IOCCC image by Matt Zucker

The International Obfuscated C Code Contest

1984/mullender - Grand Prize

hardcoded vax and pdp-11 code to move :-) across the screen

Authors:

To build:

    make alt

NOTE: the original code will not work on any system other than VAX-11 and PDP-11 and this is why we encourage you to use the alt version instead. See original code below for the original version.

Bugs and (Mis)features:

The current status of this entry is:

STATUS: INABIAF - please DO NOT fix

For more detailed information see 1984/mullender in bugs.html.

To use:

    ./mullender.alt [microseconds]

Hit ctrl-c/intr to exit the program.

The default microseconds is 190000 as this is approximately how long it slept in the original entry but it can be no lower than 5000 as any lower doesn’t work very well. This feature is so you can experiment with different speeds in between writes. It can be useful if your CPU is too fast :-)

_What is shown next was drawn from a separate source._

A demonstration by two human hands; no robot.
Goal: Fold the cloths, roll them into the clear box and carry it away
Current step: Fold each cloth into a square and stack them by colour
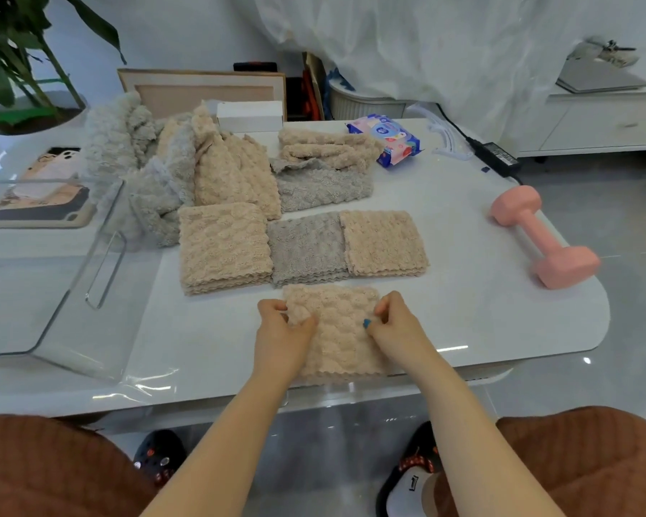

The author stated that the original version also had a delay but the difference is it required one to hit enter for it to print another line; the alternate code will start over once it times out or if one hits a key.

Note that the microseconds is argc and it uses atoi() which does NOT check for overflow!

BTW: is there such a thing as too fast a CPU ? :-) Actually yes for certain code which is probably not as uncommon as you think :-).

Try:

    ./mullender.alt

    ./mullender.alt 5000        # wait for 5000 microseconds and see what happens

    ./mullender.alt 20000       # wait for 20000 microseconds and see what happens

    ./mullender.alt 100000      # wait for 100000 microseconds and see what happens

What happens if you hit enter after it reaches the end of the line? Why? What happens after some time of waiting?

Original code:

This original code will only execute correctly if your machine is a VAX-11 or PDP-11. In the following years, 1985 on, machine dependent code was discouraged.

Original build:

    make all

Original use:

    ./mullender

Judges’ remarks:

Without question, this C program is the one of the most obfuscated C program that has ever been received! Like all great contest entries, it resulted in a change of rules for the following year. To prevent a flood of similar programs, the rules were changed, requesting non-machine specific code.

This program was selected for the 1987 t-shirt collection.

The C startup routine, via crt0.o, transfers control to a location named main. In this case, main just happens to be in the data area. The array of shorts, which has been further obfuscated by use of different data types, just happens to form a meaningful set of PDP-11 and VAX instructions.

The first word is a PDP-11 branch instruction that branches to the rest of the PDP code.

On the VAX main is called with the calls instruction which uses the first word of the subroutine as a mask of registers to be saved. So on the VAX the first word can be anything. The real VAX code starts with the second word.

This small program makes direct calls to the write() Unix system call to produce a message on the screen. Can you guess what is printed? We knew you couldn’t! :-)

What happens if you hit enter after it writes a line of output?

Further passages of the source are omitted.